* [HOW TO COMPLETE THIS TASK] From the first line to the last, return the data exactly, with no pictures.

* [DATA EXTRACT]

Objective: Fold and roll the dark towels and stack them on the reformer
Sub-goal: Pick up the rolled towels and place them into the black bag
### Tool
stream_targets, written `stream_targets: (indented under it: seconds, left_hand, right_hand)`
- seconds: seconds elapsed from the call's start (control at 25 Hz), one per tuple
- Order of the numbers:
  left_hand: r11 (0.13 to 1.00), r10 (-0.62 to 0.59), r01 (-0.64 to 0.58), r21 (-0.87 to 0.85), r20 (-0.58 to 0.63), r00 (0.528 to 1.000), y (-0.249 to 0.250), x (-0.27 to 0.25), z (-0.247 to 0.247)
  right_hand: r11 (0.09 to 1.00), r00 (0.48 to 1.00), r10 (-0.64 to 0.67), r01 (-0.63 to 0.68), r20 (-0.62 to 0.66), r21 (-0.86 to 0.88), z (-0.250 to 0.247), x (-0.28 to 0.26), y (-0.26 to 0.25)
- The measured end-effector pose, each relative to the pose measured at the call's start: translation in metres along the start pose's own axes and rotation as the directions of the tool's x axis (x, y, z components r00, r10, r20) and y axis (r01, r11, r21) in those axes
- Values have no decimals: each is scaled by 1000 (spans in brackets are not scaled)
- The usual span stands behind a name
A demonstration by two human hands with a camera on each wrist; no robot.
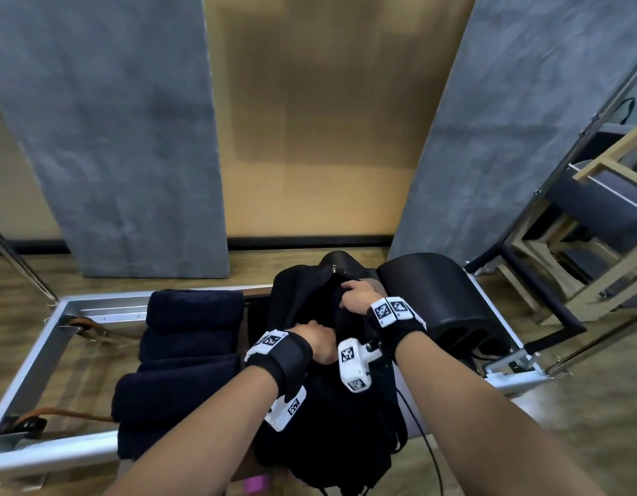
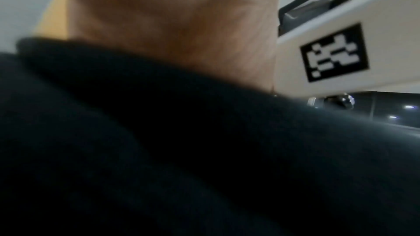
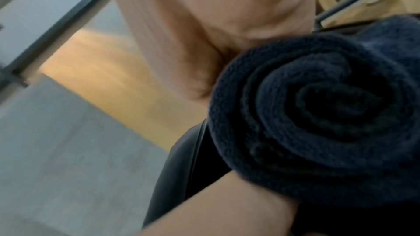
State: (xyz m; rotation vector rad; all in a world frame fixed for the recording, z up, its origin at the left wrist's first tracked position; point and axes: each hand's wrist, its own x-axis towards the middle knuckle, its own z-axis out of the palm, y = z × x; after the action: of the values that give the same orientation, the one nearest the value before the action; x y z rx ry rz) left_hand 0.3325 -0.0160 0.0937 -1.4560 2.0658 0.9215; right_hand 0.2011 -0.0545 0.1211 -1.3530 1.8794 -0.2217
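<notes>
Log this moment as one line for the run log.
step: rolling | left hand: grips towel | right hand: grips towel's far end | rolled towels: stacked at left on reformer

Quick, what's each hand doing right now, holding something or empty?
Left hand: fingers hidden from view, resting on the dark towel; grip cannot be told.
Right hand: curled round the same towel's rolled end.

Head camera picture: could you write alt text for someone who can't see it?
Two hands, the left hand and right hand, grip a dark towel being rolled on a metal-framed reformer. Beside it on the left, finished rolled towels lie stacked in a row; grey panels lean on the wall behind.
</notes>
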Motion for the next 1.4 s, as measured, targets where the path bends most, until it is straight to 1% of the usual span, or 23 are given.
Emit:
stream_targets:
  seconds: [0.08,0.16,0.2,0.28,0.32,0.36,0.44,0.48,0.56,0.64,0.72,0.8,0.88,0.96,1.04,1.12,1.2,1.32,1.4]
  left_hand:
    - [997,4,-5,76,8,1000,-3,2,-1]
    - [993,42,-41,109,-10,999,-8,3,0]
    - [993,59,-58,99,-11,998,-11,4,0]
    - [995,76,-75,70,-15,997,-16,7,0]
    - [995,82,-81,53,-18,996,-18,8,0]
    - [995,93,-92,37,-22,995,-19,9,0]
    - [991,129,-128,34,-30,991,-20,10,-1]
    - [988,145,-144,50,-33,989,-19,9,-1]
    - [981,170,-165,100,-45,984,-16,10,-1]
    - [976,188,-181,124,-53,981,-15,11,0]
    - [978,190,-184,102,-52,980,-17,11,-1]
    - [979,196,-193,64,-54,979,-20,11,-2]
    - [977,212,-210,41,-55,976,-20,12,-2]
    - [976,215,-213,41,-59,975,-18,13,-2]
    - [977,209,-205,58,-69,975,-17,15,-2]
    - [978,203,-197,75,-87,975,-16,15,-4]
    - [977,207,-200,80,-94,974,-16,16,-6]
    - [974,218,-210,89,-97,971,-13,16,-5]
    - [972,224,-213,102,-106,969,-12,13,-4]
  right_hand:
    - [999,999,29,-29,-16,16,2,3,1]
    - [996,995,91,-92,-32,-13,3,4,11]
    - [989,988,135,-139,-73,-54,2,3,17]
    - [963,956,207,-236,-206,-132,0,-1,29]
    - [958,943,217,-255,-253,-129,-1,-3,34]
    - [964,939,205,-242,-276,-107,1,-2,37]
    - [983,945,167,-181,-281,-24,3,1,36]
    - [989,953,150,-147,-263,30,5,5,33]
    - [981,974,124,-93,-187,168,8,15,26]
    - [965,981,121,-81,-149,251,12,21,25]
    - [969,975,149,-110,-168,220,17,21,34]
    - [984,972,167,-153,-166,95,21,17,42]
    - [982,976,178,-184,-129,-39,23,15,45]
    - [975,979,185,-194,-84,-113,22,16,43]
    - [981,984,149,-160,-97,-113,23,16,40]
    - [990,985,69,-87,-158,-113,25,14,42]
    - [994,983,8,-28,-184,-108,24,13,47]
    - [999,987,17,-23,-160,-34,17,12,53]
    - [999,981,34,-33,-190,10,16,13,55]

* [RESULT FOR THIS EXERCISE]
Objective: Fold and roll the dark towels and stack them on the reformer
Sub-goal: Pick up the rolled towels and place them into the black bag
### Tool
stream_targets, written `stream_targets: (indented under it: seconds, left_hand, right_hand)`
- seconds: seconds elapsed from the call's start (control at 25 Hz), one per tuple
- Order of the numbers:
  left_hand: r11 (0.13 to 1.00), r10 (-0.62 to 0.59), r01 (-0.64 to 0.58), r21 (-0.87 to 0.85), r20 (-0.58 to 0.63), r00 (0.528 to 1.000), y (-0.249 to 0.250), x (-0.27 to 0.25), z (-0.247 to 0.247)
  right_hand: r11 (0.09 to 1.00), r00 (0.48 to 1.00), r10 (-0.64 to 0.67), r01 (-0.63 to 0.68), r20 (-0.62 to 0.66), r21 (-0.86 to 0.88), z (-0.250 to 0.247), x (-0.28 to 0.26), y (-0.26 to 0.25)
- The measured end-effector pose, each relative to the pose measured at the call's start: translation in metres along the start pose's own axes and rotation as the directions of the tool's x axis (x, y, z components r00, r10, r20) and y axis (r01, r11, r21) in those axes
- Values have no decimals: each is scaled by 1000 (spans in brackets are not scaled)
- The usual span stands behind a name
A demonstration by two human hands with a camera on each wrist; no robot.
State: (xyz m; rotation vector rad; all in a world frame fixed for the recording, z up, its origin at the left wrist's first tracked position; point and axes: each hand's wrist, its own x-axis towards the middle knuckle, its own z-axis out of the palm, y = z × x; after the action: of the values that give the same orientation, the one nearest the value before the action; x y z rx ry rz) left_hand 0.3325 -0.0160 0.0937 -1.4560 2.0658 0.9215; right_hand 0.2011 -0.0545 0.1211 -1.3530 1.8794 -0.2217
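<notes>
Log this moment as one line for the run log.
step: rolling | left hand: grips towel | right hand: grips towel's far end | rolled towels: stacked at left on reformer

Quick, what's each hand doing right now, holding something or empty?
Left hand: fingers hidden from view, resting on the dark towel; grip cannot be told.
Right hand: curled round the same towel's rolled end.

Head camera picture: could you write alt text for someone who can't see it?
Two hands, the left hand and right hand, grip a dark towel being rolled on a metal-framed reformer. Beside it on the left, finished rolled towels lie stacked in a row; grey panels lean on the wall behind.
</notes>
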Motion for the next 1.4 s, as measured, targets where the path bends most, until it is straight to 1% of the usual span, or 23 are given.
Emit:
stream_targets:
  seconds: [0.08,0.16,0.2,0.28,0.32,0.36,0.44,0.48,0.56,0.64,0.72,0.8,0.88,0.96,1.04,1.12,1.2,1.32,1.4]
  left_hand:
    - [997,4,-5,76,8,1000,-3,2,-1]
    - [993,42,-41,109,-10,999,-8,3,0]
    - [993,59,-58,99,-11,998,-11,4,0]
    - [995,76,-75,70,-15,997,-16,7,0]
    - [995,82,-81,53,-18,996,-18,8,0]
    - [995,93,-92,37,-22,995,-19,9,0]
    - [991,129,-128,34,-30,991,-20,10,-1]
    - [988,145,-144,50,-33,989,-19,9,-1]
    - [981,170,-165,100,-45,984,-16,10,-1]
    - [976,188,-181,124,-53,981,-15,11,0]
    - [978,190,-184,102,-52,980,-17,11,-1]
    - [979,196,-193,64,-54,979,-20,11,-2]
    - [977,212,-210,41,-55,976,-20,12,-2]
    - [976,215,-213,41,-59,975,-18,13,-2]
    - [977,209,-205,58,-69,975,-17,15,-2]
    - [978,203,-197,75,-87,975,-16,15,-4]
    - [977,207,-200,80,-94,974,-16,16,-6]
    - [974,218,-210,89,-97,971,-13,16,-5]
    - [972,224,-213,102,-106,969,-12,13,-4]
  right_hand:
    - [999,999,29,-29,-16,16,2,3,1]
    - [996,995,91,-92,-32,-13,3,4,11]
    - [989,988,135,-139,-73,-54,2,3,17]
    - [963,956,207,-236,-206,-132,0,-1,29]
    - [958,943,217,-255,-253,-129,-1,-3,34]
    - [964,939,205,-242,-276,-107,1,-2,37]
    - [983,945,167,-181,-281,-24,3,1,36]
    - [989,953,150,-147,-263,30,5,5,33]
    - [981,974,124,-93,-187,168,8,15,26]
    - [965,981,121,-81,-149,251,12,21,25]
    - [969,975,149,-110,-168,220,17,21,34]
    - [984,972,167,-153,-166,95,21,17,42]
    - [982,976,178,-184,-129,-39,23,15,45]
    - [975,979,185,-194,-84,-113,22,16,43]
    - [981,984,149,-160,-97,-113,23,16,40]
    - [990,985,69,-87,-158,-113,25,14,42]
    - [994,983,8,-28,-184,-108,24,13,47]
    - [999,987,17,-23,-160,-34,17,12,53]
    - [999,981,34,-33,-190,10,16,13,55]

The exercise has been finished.